WHAT IS BEING ASKED: In the listing below, write out exactly each line from the first through the one containing "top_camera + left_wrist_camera".

++++

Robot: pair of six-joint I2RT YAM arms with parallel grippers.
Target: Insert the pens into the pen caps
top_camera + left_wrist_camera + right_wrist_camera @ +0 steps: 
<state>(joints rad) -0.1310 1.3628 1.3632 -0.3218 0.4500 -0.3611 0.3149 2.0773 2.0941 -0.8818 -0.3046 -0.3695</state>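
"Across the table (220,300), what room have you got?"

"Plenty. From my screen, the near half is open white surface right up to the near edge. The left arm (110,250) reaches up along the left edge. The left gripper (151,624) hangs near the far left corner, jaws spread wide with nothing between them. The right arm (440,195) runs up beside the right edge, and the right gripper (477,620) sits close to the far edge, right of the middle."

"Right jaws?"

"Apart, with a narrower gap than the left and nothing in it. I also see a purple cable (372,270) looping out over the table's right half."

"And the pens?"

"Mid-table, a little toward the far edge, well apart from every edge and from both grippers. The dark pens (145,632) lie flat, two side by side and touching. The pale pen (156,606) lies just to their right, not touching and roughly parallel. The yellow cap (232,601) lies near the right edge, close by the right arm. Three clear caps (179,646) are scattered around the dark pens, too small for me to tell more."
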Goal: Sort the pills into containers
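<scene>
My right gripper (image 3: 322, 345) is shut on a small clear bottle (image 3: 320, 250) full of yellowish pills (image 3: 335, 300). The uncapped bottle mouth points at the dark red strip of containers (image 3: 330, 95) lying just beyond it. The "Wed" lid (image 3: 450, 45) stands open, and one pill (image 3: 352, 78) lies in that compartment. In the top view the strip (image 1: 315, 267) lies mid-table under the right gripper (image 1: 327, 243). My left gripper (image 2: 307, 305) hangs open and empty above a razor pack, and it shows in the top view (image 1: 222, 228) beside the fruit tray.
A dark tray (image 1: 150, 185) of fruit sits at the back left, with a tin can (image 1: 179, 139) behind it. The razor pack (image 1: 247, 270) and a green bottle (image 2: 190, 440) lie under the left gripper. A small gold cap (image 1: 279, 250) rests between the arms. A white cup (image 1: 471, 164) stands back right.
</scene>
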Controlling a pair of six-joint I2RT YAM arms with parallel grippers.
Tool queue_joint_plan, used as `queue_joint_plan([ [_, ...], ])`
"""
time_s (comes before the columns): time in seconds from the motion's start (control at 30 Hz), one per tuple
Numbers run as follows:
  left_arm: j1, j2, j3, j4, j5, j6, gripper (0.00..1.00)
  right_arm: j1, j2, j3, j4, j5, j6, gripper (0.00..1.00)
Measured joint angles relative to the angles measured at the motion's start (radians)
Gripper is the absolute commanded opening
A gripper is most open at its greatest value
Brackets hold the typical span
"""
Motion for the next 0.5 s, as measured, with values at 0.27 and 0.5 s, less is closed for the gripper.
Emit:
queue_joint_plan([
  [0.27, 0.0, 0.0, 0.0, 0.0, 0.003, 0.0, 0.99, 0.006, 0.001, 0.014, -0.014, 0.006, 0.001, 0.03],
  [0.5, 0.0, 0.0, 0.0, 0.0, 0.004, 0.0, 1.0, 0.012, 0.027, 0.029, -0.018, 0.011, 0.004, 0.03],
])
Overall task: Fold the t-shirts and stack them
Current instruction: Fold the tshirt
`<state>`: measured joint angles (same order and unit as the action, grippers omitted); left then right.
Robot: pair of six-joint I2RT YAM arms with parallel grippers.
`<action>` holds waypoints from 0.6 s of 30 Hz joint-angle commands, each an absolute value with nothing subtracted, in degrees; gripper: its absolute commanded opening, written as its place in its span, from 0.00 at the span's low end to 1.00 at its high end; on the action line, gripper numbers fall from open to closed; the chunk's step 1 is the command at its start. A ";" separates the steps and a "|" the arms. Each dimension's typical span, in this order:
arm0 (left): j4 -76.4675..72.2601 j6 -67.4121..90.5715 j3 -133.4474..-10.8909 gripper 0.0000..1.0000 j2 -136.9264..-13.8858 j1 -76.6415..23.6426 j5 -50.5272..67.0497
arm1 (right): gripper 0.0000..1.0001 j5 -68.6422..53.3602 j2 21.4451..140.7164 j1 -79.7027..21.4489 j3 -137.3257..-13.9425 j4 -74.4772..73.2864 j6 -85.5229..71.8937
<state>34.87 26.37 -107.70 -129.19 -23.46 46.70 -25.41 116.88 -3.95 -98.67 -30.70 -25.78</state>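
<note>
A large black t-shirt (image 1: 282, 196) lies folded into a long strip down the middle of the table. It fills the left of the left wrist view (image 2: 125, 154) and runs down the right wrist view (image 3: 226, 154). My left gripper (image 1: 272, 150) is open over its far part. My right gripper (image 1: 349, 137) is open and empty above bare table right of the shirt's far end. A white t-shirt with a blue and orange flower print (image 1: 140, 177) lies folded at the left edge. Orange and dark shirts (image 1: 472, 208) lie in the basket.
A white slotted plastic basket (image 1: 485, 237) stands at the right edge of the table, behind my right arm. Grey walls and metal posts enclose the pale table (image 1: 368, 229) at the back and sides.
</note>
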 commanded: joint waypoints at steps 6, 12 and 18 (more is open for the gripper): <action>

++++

YOUR RESPONSE:
Robot: pair of six-joint I2RT YAM arms with parallel grippers.
Target: Insert the pens into the pen caps
top_camera + left_wrist_camera + right_wrist_camera @ +0 steps: 

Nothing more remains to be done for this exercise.